Cellphones pick up a British accent

PARIS: From wireless rat-catchers to search engines, from gambling specialists to e-mail developers, British companies are leading European innovation in the mobile phone industry, taking over the center of gravity in cellular entrepreneurship from the Nordic countries, many in the industry say and a new study supports.

The innovating companies are not the biggest on Europe's telecommunications landscape - they are not the cellphone network carriers or the phone makers, for example. Rather, they are the entrepreneurs who are finding niches and building on creative ideas to feed a global market demand for more mobile services and features.

One of these small British start-ups is making 3D games for cellphones. Another is thriving on sales of Bluetooth phones. Another repairs and refurbishes mobile phones at a plant in Romania, and yet another makes the software used for the BlackBerry hand-held e-mail device.

A telecommunications market that was deregulated early, greater comfort with the English language, better availability of public and private financing, a closer connection to the Continent and the United States, and ready access to masses of mobile phone users are some of the factors contributing to Britain's recent ascent and the Nordic comedown in an industry that now has more than 1.5 billion customers worldwide.

A study, commissioned by the British magazine Real Business and the mobile operator O2 and scheduled for release on Wednesday, concluded that more than 200 wireless start-ups were operating in Britain, generating as much as £2 billion, or $3.5 billion, a year in business. A panel of judges selected a list of "50 to Watch" based on their size, stability and inventiveness; their sales alone total £1 billion annually.

Other anecdotal evidence supports the shift. At the annual trade conference for the industry, the 3GSM World Congress, which historically has been held in France, about one-third of the exhibitors are British companies.

Today, Sweden, Finland, Denmark and Norway no longer have the same cachet they once did for wireless soothsayers.

"That's essentially right," said Bengt Nordstrom, chief executive of the Stockholm-based analysis firm Northstream and a long-time watcher of the mobile industry. "Sweden, along with Germany and some other countries, could do a lot more to encourage start-up innovation in terms of financing and taxes."

In Scandinavia, he added, "we are just not that many people. The mobile market was farther away than most people thought" geographically. He noted that the fastest-growing wireless markets today were in developing nations.

When the mobile business started in the 1980s, supporting companies were drawn to the Nordics by the presence of Nokia of Finland and Ericsson of Sweden, the companies that largely built Europe's cellular networks.

In the 1990s, companies from Microsoft to the Asian wireless leader NTT DoCoMo invested in Scandinavian research centers to propel their wireless ideas and aspirations forward. Stockholm gained the nickname "Wireless Valley" in some circles, and at one point there were more mobile subscribers in Sweden than in all of the rest of Europe.

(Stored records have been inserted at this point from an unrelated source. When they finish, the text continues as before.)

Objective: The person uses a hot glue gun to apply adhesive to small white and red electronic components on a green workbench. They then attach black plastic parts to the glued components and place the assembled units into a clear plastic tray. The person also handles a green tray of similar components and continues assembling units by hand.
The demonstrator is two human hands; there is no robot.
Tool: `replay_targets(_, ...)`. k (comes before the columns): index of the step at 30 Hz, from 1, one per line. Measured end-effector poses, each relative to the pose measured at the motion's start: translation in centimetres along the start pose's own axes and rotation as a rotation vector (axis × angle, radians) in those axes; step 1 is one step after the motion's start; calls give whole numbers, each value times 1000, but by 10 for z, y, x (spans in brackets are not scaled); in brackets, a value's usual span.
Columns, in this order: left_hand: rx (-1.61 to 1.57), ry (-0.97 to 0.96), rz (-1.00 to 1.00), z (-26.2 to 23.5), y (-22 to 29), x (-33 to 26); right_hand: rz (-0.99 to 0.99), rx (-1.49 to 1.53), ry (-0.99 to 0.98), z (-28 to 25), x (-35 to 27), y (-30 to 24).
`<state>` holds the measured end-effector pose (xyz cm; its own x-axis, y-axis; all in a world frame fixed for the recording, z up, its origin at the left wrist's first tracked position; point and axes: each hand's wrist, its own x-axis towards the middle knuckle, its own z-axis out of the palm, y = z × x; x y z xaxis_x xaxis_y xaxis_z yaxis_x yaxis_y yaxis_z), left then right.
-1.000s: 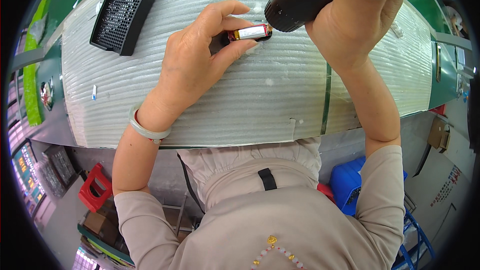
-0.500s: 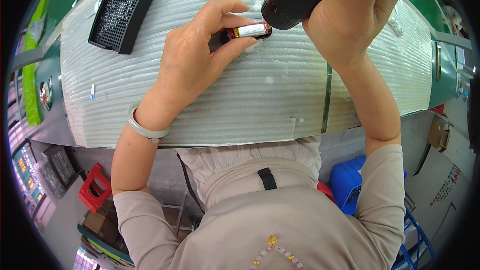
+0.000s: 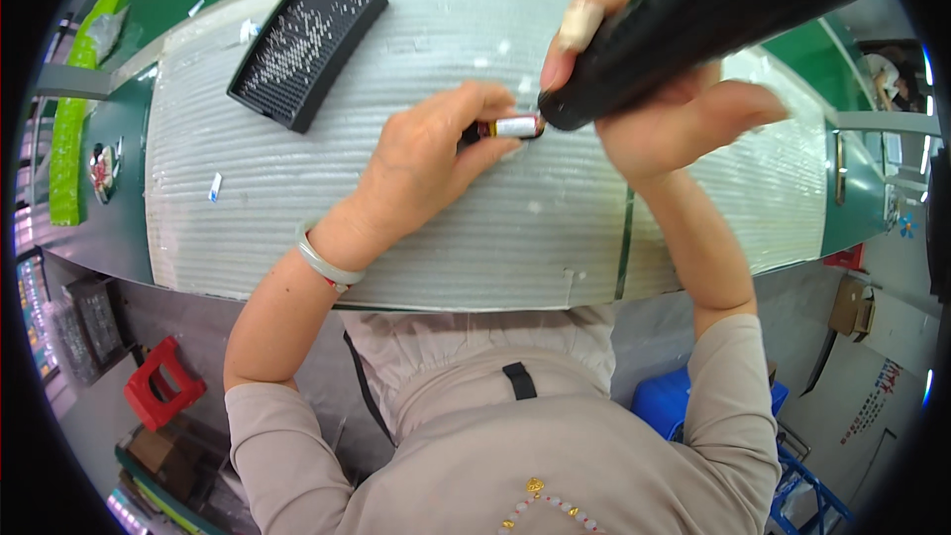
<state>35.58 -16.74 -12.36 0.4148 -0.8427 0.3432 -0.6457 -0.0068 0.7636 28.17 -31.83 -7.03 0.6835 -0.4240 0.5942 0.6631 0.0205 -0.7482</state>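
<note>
My left hand pinches a small cylindrical part with a white and red body, holding it flat on the white ribbed foam mat. My right hand grips a thick black power tool whose blunt tip meets the right end of the part. A pale bangle rings my left wrist. A strip of tape wraps one finger of the right hand.
A black tray of tiny parts lies tilted on the mat at the far left. Green table surface borders the mat. A red stool and a blue crate stand on the floor below.
Both hands stay at the same spot on the mat. The tool remains pressed to the part's end, and its tilt has shifted slightly.
</note>
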Motion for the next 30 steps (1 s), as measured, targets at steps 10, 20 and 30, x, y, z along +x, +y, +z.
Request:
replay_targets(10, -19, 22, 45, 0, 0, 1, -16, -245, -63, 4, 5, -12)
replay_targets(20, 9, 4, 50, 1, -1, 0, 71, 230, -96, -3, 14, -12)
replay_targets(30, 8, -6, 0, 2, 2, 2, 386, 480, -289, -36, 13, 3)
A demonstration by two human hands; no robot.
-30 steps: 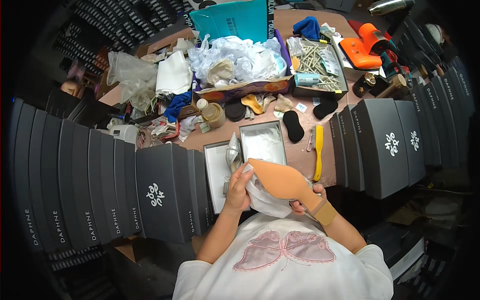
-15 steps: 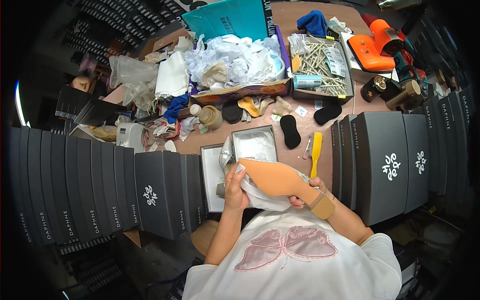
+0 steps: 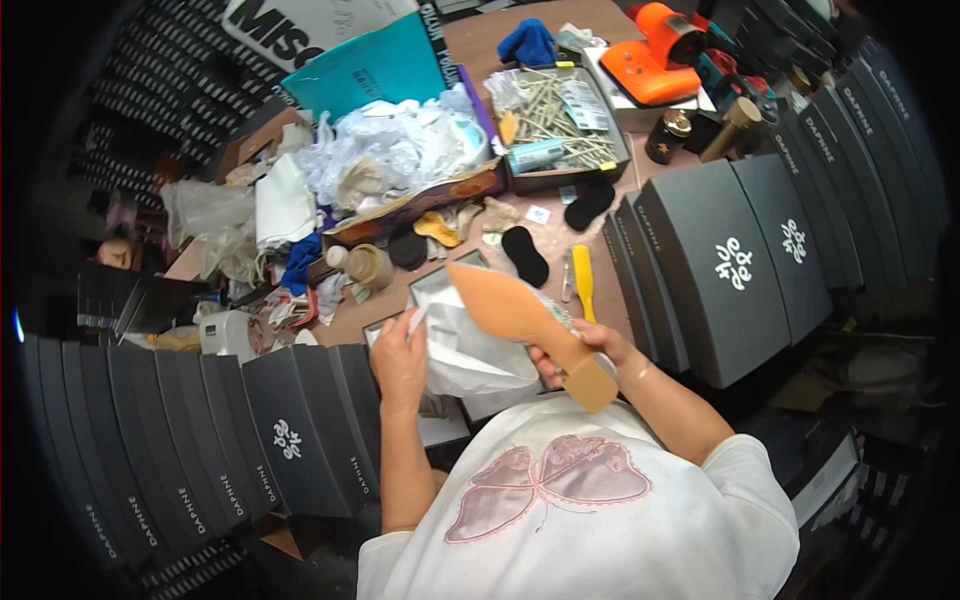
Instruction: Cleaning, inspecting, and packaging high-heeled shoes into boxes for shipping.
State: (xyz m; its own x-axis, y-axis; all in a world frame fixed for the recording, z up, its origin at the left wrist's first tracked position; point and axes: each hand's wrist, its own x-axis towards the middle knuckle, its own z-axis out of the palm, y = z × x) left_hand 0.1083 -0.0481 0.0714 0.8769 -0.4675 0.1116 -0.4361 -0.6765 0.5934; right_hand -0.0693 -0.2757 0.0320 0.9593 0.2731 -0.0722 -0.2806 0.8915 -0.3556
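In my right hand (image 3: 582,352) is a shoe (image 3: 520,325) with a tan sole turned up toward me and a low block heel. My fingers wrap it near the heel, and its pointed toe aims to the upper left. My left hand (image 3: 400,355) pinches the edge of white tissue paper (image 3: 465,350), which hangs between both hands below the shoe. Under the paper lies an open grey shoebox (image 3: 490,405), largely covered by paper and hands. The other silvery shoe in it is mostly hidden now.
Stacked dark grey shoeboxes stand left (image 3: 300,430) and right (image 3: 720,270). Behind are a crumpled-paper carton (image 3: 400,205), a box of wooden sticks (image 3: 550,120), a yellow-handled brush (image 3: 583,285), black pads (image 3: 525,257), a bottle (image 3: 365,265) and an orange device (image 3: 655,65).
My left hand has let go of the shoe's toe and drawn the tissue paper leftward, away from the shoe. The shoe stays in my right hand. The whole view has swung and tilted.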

Now, it is not the network or mobile phone makers around which new ideas revolve but the carriers, a transition of power that took place gradually over the past several years.

Because the operator business is not centralized in Northern Europe, that area does not have the same attraction for entrepreneurial businesses looking for seed money or investments from big business.

Nokia and Ericsson eliminated thousands of jobs when the telecommunications bubble burst in 2000.

Microsoft gave up its Ericsson research partnership several years ago. And Vodafone, with headquarters on the outskirts of London, has become the biggest cellphone operator outside of China.

"Today's incubators of new mobile ideas are the carriers and the venture capitalists," said Mike Short, vice president for research at O2. "The internationalization of the carriers has certainly helped in the U.K.," with Vodafone operating in 27 countries and O2 and Orange in several others.

France, Germany and Italy have certainly fostered many mobile phone businesses too, but Short maintained that they would have trouble coming up with a comparable list of 50 wireless companies with the strength of the British version.

That list includes Wyless, a London-based company that specializes in machine-to-machine communications, using wireless chips and software to link "dumb" devices like vending machines.

Among other products, Wyless has developed a system to use low-power radio devices in rat traps to notify people, via the cellular network, when a rat has been captured so that it can be removed. The company operates in 79 countries.

Paul Barnett, the Wyless communications director, maintains that the center of the machine-to-machine market also "has shifted from Scandinavia to the U.K. - but we do have offices in Scandinavia."